The Exploratory Factor Analysis (EFA) is a reduction technique better known to statisticians as Rotated (Principal) Component Analysis. The distinction is critical to statisticians as classical EFA carries more assumptions than standard market research data can usually justify.

EFA uses information about how a set of measurements are related to one another (known as the correlations between metrics). From that information, it can summarise the larger set of original measures into a smaller set of summary measures, known as factors or latent variables.

The primary purpose of EFA is ineffective if the original set of measurements are (virtually/completely) independent of each other. If there is no correlation between the variables, there can be no useful summary which reduces dimensionality.

However, the correlation between measurements is often an inherent feature of survey measurements, and it must be taken into account to minimise the risk of ‘double-counting’ the effect of (partly) duplicated measures. If not, the most frequently asked question (albeit in different guises) will inevitably appear to be the most important.

In applications, the set of original measures is often a battery of attitude statements or attribute ratings using an Agree-Disagree scale, Bi-polar differentials, Importance, Ratings out of 10 and many other forms. The battery may be ordered into topics (e.g. pricing, product features, image) or maybe randomly sequenced depending on the research design and objectives.
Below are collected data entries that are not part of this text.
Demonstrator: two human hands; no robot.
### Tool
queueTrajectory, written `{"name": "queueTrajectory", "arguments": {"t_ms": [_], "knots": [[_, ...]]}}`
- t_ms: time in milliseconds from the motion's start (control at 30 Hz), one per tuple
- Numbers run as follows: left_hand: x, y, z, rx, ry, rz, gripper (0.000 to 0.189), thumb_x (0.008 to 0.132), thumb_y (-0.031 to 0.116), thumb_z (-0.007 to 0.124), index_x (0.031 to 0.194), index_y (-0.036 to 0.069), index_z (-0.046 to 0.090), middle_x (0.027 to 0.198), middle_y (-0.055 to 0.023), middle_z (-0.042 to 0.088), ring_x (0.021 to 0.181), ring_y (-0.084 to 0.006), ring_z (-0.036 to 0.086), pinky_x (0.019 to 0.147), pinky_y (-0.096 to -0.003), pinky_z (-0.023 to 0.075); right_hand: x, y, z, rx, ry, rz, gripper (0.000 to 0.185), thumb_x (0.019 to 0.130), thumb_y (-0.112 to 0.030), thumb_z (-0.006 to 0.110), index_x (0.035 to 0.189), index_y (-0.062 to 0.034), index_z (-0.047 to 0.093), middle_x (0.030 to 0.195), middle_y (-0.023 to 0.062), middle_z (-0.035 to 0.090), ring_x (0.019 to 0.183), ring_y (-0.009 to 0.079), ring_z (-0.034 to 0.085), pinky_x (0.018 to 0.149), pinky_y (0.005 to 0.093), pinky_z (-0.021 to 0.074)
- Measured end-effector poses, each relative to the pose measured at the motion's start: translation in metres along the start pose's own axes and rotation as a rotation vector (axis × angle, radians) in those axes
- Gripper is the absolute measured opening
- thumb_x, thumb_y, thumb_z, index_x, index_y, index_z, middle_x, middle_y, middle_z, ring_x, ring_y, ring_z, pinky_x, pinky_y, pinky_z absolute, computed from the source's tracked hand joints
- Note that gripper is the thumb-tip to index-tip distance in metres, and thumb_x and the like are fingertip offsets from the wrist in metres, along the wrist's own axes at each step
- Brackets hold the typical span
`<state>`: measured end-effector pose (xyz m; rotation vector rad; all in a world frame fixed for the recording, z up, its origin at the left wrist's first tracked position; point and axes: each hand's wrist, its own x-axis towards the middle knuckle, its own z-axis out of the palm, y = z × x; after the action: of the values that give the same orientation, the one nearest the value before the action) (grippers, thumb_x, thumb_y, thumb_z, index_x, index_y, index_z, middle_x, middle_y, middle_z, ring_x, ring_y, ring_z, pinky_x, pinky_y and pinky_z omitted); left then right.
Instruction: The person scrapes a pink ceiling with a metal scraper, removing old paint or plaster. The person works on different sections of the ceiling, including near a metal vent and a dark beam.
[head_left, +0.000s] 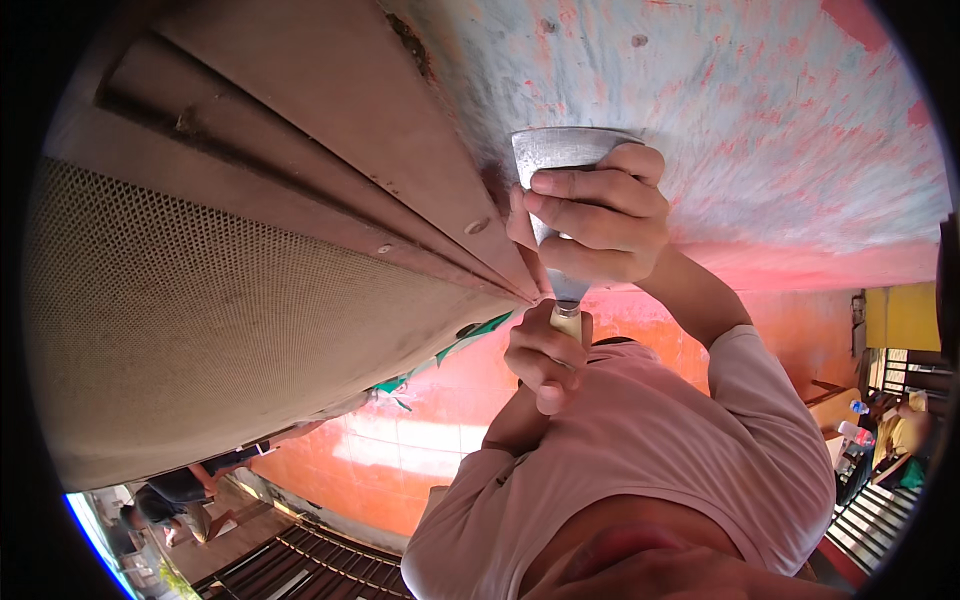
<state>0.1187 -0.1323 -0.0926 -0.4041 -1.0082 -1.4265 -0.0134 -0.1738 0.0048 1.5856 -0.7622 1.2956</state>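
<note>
A wide scraper with a metal blade (559, 150) and a pale handle (568, 322) is in both my hands. My left hand (544, 356) is wrapped around the handle. My right hand (607, 217) grips the blade higher up, with its fingers lying across the metal. The blade's broad edge is up against the wall (712, 127), whose pale blue-white surface shows streaks and patches of pink. Just left of the blade, a brown frame (360, 112) meets this wall. I cannot tell how firmly the edge presses.
Mesh screening (225, 322) fills the frame's left side. Torn green material (427, 367) hangs along its edge. An orange tiled wall (375, 450) lies below. Dark metal bars (337, 559) run along the bottom. A person (180, 491) is at lower left, another person (904, 431) at far right.
</note>
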Motion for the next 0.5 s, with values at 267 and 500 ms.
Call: {"name": "queueTrajectory", "arguments": {"t_ms": [267, 500], "knots": [[-0.011, -0.008, -0.001, 0.019, 0.099, -0.027, 0.052, 0.095, 0.038, 0.066, 0.053, 0.015, 0.046, 0.057, 0.0036, 0.051, 0.040, -0.0133, 0.034, 0.039, -0.0249, 0.0299, -0.001, 0.002, 0.004, 0.019, -0.014, -0.025, 0.033, 0.070, 0.003, 0.077, 0.064, -0.0185, 0.052, 0.076, -0.0102, 0.062, 0.081, 0.0097, 0.067, 0.065, 0.0275, 0.0355], [-0.016, -0.007, 0.013, -0.014, 0.167, -0.046, 0.051, 0.093, 0.036, 0.067, 0.052, 0.019, 0.041, 0.052, 0.0060, 0.047, 0.041, -0.0124, 0.032, 0.044, -0.0226, 0.0302, -0.011, 0.000, 0.002, 0.027, -0.005, -0.016, 0.031, 0.072, 0.002, 0.077, 0.065, -0.0179, 0.055, 0.076, -0.0086, 0.061, 0.082, 0.0082, 0.066, 0.063, 0.0282, 0.0342]]}}
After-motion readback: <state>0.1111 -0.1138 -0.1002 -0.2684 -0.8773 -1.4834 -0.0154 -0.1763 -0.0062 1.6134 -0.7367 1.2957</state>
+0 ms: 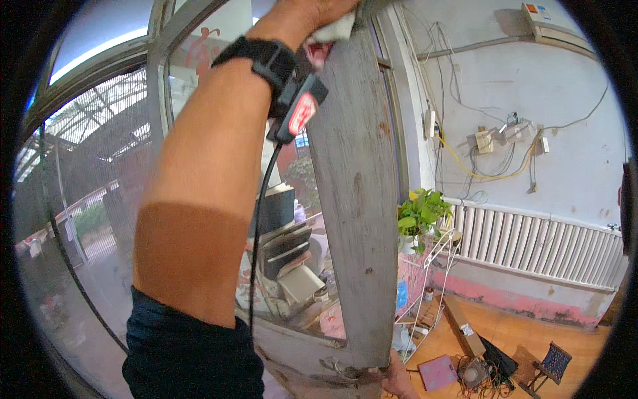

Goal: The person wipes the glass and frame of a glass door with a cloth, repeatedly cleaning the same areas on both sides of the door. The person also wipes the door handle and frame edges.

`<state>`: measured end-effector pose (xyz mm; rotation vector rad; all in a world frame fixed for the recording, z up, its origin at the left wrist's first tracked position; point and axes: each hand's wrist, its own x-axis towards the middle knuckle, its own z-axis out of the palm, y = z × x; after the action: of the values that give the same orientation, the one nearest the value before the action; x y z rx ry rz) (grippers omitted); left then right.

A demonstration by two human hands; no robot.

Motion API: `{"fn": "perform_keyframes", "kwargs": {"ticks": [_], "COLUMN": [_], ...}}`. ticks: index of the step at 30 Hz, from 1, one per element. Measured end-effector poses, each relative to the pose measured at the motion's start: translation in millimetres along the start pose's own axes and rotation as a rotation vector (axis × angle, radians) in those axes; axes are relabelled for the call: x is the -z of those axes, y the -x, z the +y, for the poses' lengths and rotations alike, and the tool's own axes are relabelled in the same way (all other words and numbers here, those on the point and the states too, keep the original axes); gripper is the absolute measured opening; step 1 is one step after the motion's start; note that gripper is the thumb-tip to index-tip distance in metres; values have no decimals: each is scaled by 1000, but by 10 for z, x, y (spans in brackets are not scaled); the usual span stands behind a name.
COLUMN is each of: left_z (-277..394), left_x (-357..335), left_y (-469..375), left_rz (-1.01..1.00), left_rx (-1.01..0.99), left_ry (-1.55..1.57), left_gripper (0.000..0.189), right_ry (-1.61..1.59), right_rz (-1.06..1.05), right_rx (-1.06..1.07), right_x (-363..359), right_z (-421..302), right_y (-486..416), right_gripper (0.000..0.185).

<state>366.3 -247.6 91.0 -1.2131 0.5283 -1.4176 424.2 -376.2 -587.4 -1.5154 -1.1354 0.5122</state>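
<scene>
My left arm reaches up across the view, a black strap with a cabled, red-lit device on the wrist. My left hand (319, 11) is cut off by the top edge, close to the upper part of a weathered grey wooden door (356, 199) with a glass pane. A blurred pale thing (341, 30) shows just below that hand; whether it is held cannot be made out. Low in the view, my right hand (397, 377) grips the door's edge, beside a metal latch (341, 369).
Right of the door, a potted plant (421, 217) sits on a white wire stand (423, 314). A white radiator (533, 244) lines the wall. A long cardboard box (463, 326), tangled cables (486, 381) and a folding stool (551, 364) occupy the floor. Wall cables hang above.
</scene>
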Motion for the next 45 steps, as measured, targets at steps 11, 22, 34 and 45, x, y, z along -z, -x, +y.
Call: {"fn": "perform_keyframes", "kwargs": {"ticks": [11,22,34,45], "left_z": [917,3861,5542,4975], "left_x": [591,2235,3350,3540], "left_y": [490,1892,2822,2652], "left_rz": [-126,-613,-981,-766], "left_rx": [294,349,486,833], "left_ry": [296,773,1328,777], "left_gripper": [32,37,30,22], "right_ry": [-158,-63,-951,-4], "right_rz": [74,-90,-305,61], "right_rx": [244,208,-106,103], "right_x": [-22,119,587,272], "right_z": [67,501,238,-381], "right_y": [-98,-54,-204,-76], "right_gripper": [55,69,71,43]}}
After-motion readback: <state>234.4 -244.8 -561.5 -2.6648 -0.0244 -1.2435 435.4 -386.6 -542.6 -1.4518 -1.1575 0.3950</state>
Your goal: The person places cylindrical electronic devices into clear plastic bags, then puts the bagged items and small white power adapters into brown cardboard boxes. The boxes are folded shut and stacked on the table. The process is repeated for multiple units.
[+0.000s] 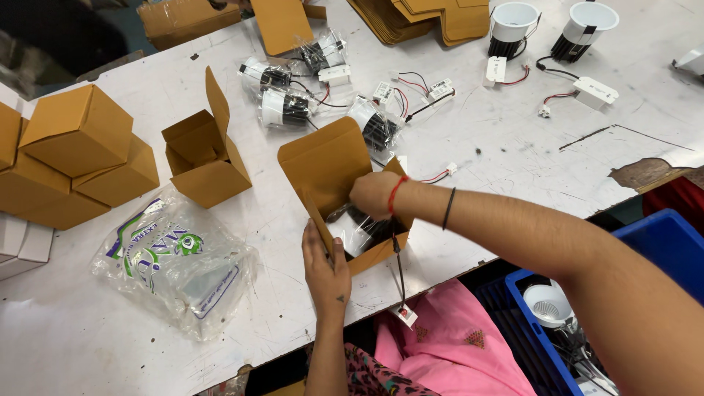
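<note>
Head view: right hand (372,193) pushes a plastic-bagged black downlight (359,227) into the open brown cardboard box (323,165) at the white bench (513,158) edge, fingers hidden; left hand (326,275) grips the box wall. Several closed boxes (77,158) stacked, four bagged lamps (286,106) remain.

2 open cardboard boxes (205,158) (334,191), 4 wrapped lamps (286,106), 2 bare white lamps (511,26), 1 plastic bag (176,257), 1 blue crate (660,242).
</note>
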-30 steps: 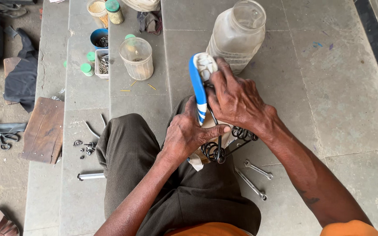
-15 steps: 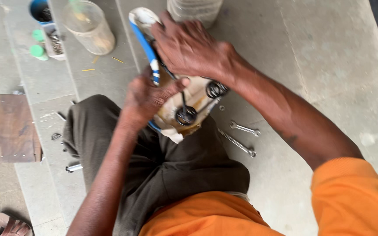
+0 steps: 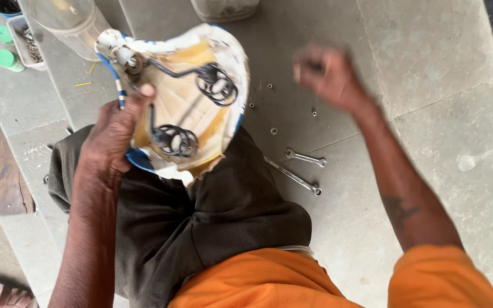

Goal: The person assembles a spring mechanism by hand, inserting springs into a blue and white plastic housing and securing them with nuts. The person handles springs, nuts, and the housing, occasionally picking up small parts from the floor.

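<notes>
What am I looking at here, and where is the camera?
The camera sits on a person's head and looks down at their lap and two bare hands. The left hand holds an upturned bicycle saddle, white and blue, so its coiled springs show. The right hand is blurred, raised above the stone floor, fist seemingly closed; whether it holds anything is unclear. Two wrenches and small nuts lie on the floor. Clear plastic jars stand at the top.
</notes>
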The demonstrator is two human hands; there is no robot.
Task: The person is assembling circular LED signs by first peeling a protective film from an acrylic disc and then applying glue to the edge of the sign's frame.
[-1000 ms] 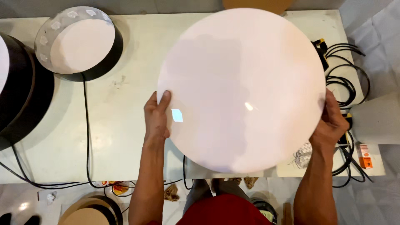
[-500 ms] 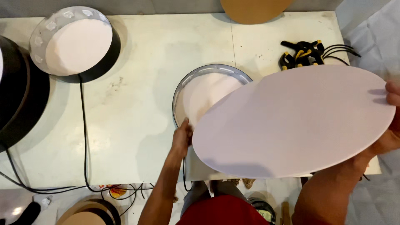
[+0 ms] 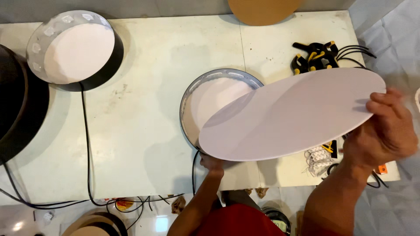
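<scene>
Item: white round diffuser panel (image 3: 288, 116), gripped at its edge in our right hand (image 3: 385, 131) and tilted above the shallow round lamp housing (image 3: 218, 107) on the white worktable (image 3: 144, 131). Our left hand (image 3: 212, 164) clasped the panel's near edge (fingers mostly hidden). Black-and-yellow spring clamps (image 3: 315, 57) lay beyond; a second lamp housing (image 3: 72, 48) stood far left.
</scene>
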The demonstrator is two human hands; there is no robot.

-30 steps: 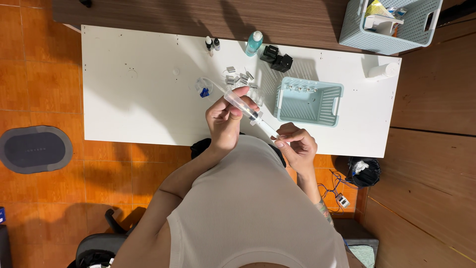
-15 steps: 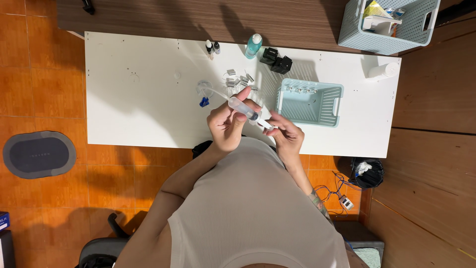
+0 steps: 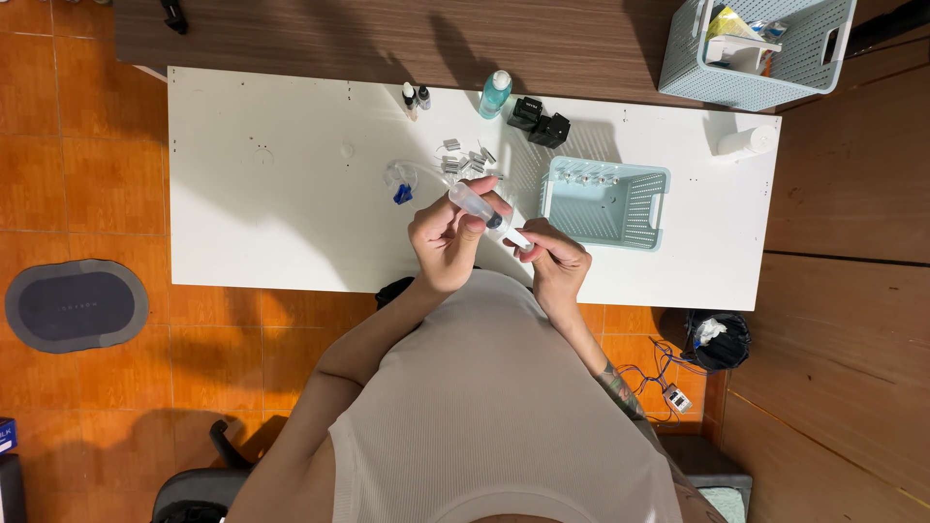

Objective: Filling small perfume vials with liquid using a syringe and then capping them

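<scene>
My left hand [image 3: 448, 240] grips the barrel of a clear plastic syringe [image 3: 478, 205] over the front edge of the white table [image 3: 271, 194]. My right hand [image 3: 555, 263] pinches the syringe's plunger end, which sits close to the barrel. A thin clear tube with a blue fitting [image 3: 401, 184] lies on the table just left of the syringe tip. Several small silvery vials [image 3: 463, 160] lie scattered beyond my hands.
A light blue basket [image 3: 605, 201] with small vials along its far wall stands right of my hands. A teal bottle [image 3: 494, 94], two small dropper bottles [image 3: 416, 97] and black blocks [image 3: 541, 122] sit at the table's back. A larger basket [image 3: 756, 44] is at top right.
My right hand has moved in toward my left, and the plunger has gone into the syringe barrel. The syringe now looks much shorter than a second ago.
</scene>
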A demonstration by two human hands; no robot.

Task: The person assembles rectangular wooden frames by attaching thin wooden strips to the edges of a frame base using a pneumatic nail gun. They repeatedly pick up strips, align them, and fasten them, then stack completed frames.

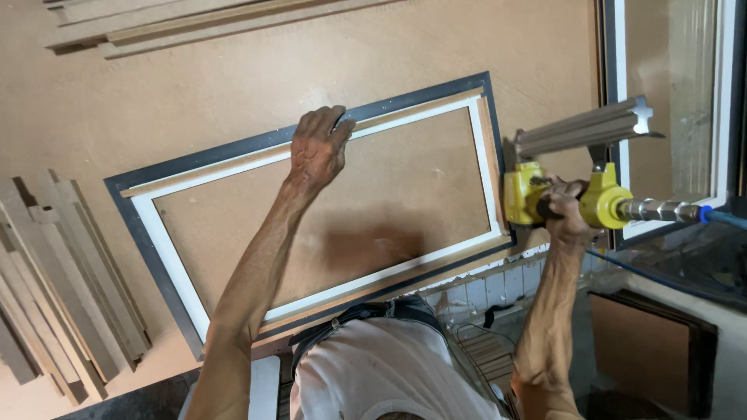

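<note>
We see the left hand (317, 148) pressing the picture frame's (148, 233) far rail, fingers curled over, while the right hand (566, 214), fingers half hidden, grips the yellow nail gun (529, 194) at the frame's right end.

On the tan worktop (194, 85) lies a dark grey frame (144, 241) with white inner edging; just right of it, a yellow nail gun (523, 194) with a blue hose (724, 219).
</note>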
The output describes a range of possible factor solutions, each of which will have a different number of summary factors within it (e.g. a set of 30 rating scales could be summarised into, say, 6,7,8,9,10 or more elements). The fewer factors there are, the more substantial and more general their summary effect is. The more factors there are, the smaller and more specific, their effect. The researcher has the task of deciding, which, of a possible range of factor solutions, is the most likely to meet their needs.

The criteria for choosing a factor solution are usually a blend of art and science.

The science requires that there are enough factors to retain as much information as possible without there being too many, each very specific, to cope with in interpretation. In practice, this often means that researchers who wish to retain a clear understanding of the factors tend to work with a solution which has between 5 and 10 latent classes.

The art requires that the solution can be interpreted and is deemed capable of discriminating between either respondents or their views of products and services. It is possible, for science to confirm which model is most discriminating, but this can lead to data-led, rather than hypothesis-led choices. It is also likely that the most discriminating solution is always the largest, there are more factors from which to choose. The trade-off between art and science is an acquired skill.

With EFA, we are trying to find statements that are related to each other and hopefully come together in the topic areas discovered in any qualitative research. If EFA uncovers new topics, it is often wise to review the qualitative work to see if something is not recognised or not explored.